This is exactly what I tell people: Life is not cured; it's managed, so learn to become a good manager of yourself. :) Thank you, Dr. Lamb, and thank you, MedCircle!
Thank you. Helpful in talking about this sort of thing coming up at our church. People don't realize there is a "helpful" fear and not to be condemning of self or others when it happens. Just work through it!
Fear and anxiety are very different, in my opinion. I am on medication for anxiety, which has nothing to do with fear. I'd give just about anything for a cure to my anxiety. Fear is the natural response to danger, real or imagined. My anxiety comes from my abusive past, which to me is not the same as fear.
This is how I feel also. You have put the fear vs anxiety in a very understandable way. My anxiety all comes from trauma and abuse from a fear of abandonment to a fear of getting beaten-up.
I agree. Yes this is alot like I feel especially since the debilitating panic attacks have added on to this nightmare of mine. They come with no warning and hit me at the most inconvenient time to guarantee I have a shitty, isolated, fearful, moody ass day!! And because I am not sure how to communicate this in a way that my ppl understand and have some compassion, I take no prisoners with me as my FIGHT (with the little I have left in me to do so these days) or flight mechanic kicks in...😔😢. It's lonely out here all by myself, I don't like it...i just want my life bsck..😢Yeah this is now my life. 2019...

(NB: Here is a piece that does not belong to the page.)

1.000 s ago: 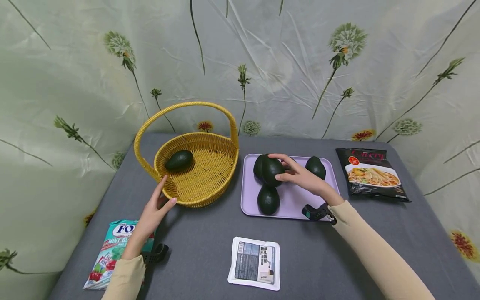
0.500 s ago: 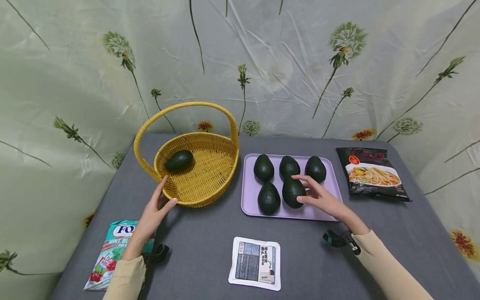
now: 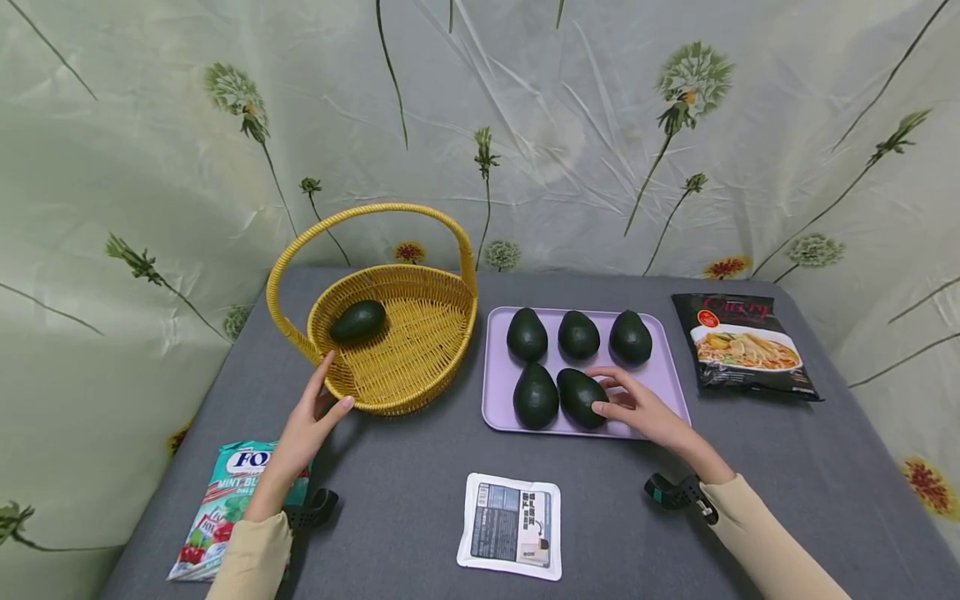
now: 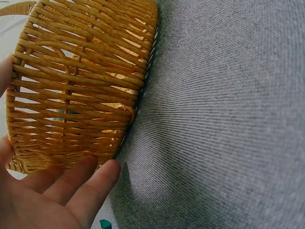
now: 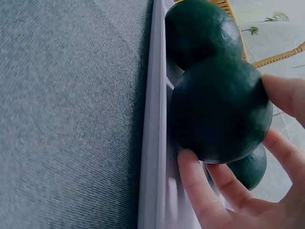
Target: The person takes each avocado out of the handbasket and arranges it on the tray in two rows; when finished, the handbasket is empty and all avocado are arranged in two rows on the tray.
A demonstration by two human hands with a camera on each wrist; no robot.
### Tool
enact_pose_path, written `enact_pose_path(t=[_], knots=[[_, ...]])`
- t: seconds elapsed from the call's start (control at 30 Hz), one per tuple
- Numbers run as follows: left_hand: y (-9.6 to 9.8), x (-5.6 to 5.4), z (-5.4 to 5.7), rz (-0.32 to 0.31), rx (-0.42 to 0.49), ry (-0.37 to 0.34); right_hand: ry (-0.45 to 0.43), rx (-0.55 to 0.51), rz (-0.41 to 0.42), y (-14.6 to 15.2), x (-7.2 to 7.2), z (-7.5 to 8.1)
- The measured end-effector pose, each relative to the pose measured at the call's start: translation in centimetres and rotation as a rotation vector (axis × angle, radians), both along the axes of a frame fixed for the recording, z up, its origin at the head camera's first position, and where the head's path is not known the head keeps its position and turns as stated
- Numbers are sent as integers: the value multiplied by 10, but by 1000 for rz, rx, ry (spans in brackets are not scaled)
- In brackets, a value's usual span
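The dark green, egg-shaped, smooth-skinned avocado [image 3: 579, 400] lies front-centre in the lilac rectangular tray [image 3: 497, 392], long axis slanting far-left to near-right, pinched at its right end by the nearer right hand [image 3: 651, 412], while the left hand [image 3: 303, 427] rests extended fingers against the yellow woven round basket [image 3: 408, 346]

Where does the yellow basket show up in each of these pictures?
Head: basket left of centre, with the left hand at its rim.
Left wrist: basket fills the upper left.
Right wrist: only slivers of basket, upper right, beyond the avocados.
Shared landmark: the grey cloth.
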State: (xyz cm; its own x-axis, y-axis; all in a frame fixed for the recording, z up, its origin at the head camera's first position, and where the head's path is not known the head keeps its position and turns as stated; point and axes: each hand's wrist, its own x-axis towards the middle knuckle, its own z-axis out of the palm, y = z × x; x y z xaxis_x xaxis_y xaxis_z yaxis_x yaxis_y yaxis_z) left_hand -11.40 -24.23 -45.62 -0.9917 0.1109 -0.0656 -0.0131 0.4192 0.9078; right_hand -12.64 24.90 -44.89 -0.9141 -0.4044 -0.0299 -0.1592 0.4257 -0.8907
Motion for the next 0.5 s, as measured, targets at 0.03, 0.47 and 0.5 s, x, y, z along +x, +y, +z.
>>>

For me anxiety is me realising there was something in the past I should have done differently, but instead of thinking about that first my brain skips straight to, thinking about how people around me react and how things will get worse and worse and worse, and then I get emotional, and my senses gets stronger and my mind goes into stress mode
THANK YOU SO VERY MUCH FOR SHARING THIS I SUFFER FROM SEVERE ANXIETY AND FEAR.. THIS HAS CONSUMED MY LIFE.I TEND TO ISOLATE MYSELF I ALSO EXPERIENCE HEART PALPITATIONS THEY CAN LAST FOR HOURS LIVING WITH ANXIETY AND FEAR IS VERY CHALLENGING..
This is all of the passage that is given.